Nichole Phillips: Sharing Discoveries in Religion and Ritual

Nichole Phillips: Sharing Discoveries in Religion and Ritual April 19, 2014
Nichole Phillips was on her way to medical school when she heard a different calling.

“I had always been interested in religion, but medical school was my goal,” recalled Phillips, an assistant professor of religion and human difference in Emory’s Candler School of Theology. “Taken together, I thought I would be a more empathetic, compassionate physician.”

So she embraced them both: an undergraduate biochemistry major and religion minor who was both president of her pre-med society and deeply involved in ministry to black women through Ethos, a Wellesley College student organization for women of African descent.

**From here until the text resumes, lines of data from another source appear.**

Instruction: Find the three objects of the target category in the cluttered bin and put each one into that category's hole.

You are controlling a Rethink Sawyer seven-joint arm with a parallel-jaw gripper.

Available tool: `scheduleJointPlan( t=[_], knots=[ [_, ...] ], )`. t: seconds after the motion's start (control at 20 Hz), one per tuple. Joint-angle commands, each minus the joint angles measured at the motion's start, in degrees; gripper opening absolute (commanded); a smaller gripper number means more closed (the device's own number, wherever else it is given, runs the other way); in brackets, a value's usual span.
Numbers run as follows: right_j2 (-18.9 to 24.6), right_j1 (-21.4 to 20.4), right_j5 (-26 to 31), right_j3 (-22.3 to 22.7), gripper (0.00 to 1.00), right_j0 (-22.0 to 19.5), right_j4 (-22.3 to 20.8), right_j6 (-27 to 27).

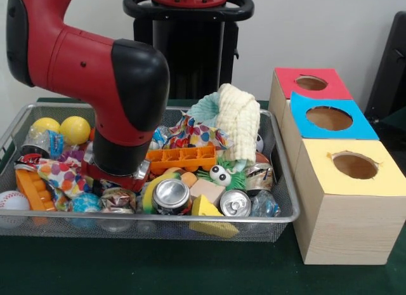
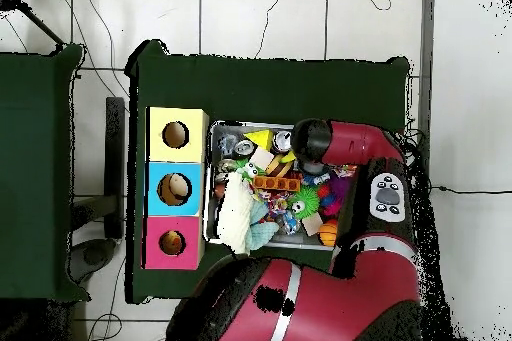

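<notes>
Arm (image 1: pixel 108 73) down in bin (image 1: pixel 279 181) clutter, left of orange tray (image 1: pixel 181 158).

Soft, even indoor light fills the front view, with no hard shadows; the wall behind is pale and flat. Small glare spots sit on the tops of the silver cans (image 1: pixel 171 195) and on the glossy red arm (image 1: pixel 82 60) at about 10 o'clock. The arm's black elbow reads dark and slightly soft, being closest to the lens. The overhead view is dimmer, and the green table cloth (image 2: pixel 270 82) is nearly black at 12 o'clock.
</notes>
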Motion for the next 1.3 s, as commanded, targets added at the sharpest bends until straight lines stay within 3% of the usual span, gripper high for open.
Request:
scheduleJointPlan(
  t=[0.05,0.6,1.3],
  knots=[
    [4.5,0.9,-5.3,9.6,1.00,2.6,6.0,16.9],
    [5.0,-2.5,-8.1,16.0,1.00,2.7,8.2,15.4],
    [3.8,-3.0,-6.6,16.1,1.00,4.0,10.7,15.1]
  ],
)
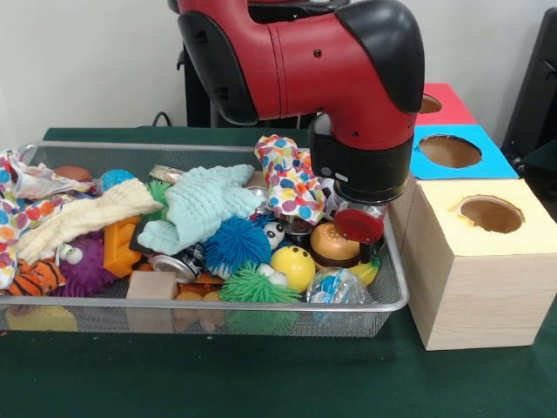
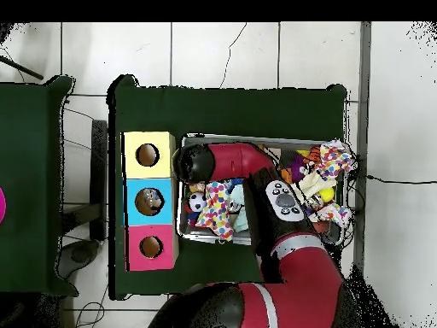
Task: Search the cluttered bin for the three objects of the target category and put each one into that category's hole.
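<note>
A wire mesh bin holds a heap of mixed toys and cloths. My gripper hangs low over the bin's right end, close to the wooden boxes. It is mostly hidden under the black wrist, so its state is unclear. A red round piece shows just under the wrist. Directly beneath lie an orange burger-like toy, a yellow ball with a face and a clear patterned ball. In the overhead view the arm's end covers the bin's corner next to the yellow box.
Three boxes with round holes stand beside the bin: yellow-topped, blue, red. In the bin lie a teal knitted cloth, a polka-dot cloth, blue and green spiky balls, an orange block.
</note>
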Motion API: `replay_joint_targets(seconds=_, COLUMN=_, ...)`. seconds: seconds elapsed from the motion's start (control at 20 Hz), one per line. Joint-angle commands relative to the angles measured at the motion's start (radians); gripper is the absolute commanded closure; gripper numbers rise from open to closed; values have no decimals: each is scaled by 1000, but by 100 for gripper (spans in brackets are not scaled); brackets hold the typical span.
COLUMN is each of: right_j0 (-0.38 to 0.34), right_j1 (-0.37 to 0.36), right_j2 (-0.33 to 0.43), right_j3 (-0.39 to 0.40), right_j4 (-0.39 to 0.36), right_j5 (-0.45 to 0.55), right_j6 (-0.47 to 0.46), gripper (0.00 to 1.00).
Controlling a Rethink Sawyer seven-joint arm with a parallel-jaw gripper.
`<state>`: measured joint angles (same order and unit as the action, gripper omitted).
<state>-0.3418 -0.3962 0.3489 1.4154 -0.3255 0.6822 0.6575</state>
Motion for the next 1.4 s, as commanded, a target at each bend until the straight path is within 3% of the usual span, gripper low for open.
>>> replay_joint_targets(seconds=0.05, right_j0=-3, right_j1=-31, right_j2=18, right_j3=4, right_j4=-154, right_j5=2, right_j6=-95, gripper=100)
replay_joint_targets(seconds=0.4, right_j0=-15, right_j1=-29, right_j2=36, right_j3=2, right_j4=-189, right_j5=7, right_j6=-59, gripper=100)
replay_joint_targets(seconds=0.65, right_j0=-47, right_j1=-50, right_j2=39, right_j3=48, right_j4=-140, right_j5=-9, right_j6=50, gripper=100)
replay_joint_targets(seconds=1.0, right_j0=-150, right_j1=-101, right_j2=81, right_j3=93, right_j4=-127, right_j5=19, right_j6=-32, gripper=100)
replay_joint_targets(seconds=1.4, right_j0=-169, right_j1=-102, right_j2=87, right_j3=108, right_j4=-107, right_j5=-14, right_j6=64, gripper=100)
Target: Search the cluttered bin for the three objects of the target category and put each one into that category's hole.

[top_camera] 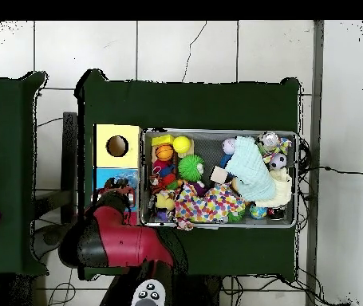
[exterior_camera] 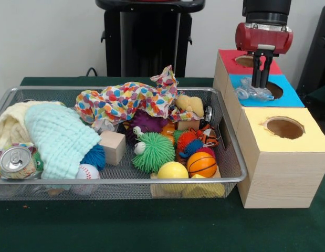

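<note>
Front view, fingers [exterior_camera: 262, 67] nearly closed (gripping nothing), tips touching crumpled clear plastic [exterior_camera: 252, 92] beside blue hole [exterior_camera: 274, 90].

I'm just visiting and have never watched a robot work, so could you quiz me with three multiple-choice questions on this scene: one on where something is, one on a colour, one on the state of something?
1. Where is the claw?
A. Over the blue section of the box
B. Deep in the bin
C. Over the yellow section

2. What colour is the spiky ball with eyes?
A. Purple
B. Green
C. White

3. How does the crumpled clear plastic piece stand?
A. Lying on the blue top beside its hole
B. Buried under the cloth in the bin
C. Sitting on the yellow top

Answers:
1. A, the front view shows the fingers hanging above the blue patch.
2. B, it is bright green, next to the wooden block.
3. A, it rests on blue, beneath the claw.
</note>
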Controlling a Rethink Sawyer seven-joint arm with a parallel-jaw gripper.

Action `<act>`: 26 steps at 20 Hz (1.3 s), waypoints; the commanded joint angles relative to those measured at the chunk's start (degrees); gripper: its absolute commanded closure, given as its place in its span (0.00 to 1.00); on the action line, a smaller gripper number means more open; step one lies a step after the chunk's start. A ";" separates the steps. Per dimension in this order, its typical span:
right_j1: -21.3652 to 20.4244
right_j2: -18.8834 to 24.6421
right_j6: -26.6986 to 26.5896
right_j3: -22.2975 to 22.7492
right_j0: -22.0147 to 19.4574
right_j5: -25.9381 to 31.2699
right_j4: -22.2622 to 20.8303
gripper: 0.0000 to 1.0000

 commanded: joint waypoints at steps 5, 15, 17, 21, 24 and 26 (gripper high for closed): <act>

With research interests that today span religion, psychology, African American history and culture, as well as community and ritual studies, Phillips still considers herself a scientist: “I’m both a social scientist of religion and a practical theologian,” she explains.

As a Humanistic Inquiry Program (HIP) Fellow, a position supported through a grant from the Andrew W. Mellon Foundation to strengthen the humanities and expand interdisciplinary inquiry, Phillips is in her element — among a new generation of humanities scholars with both deep training in the humanities and broad training in other areas.
“I think it’s wonderful,” she says. “Because I hold science and religion in tension, I’ve always been interdisciplinary. I’m bringing sociology, anthropology and ethnography into the conversation about the science of religion.”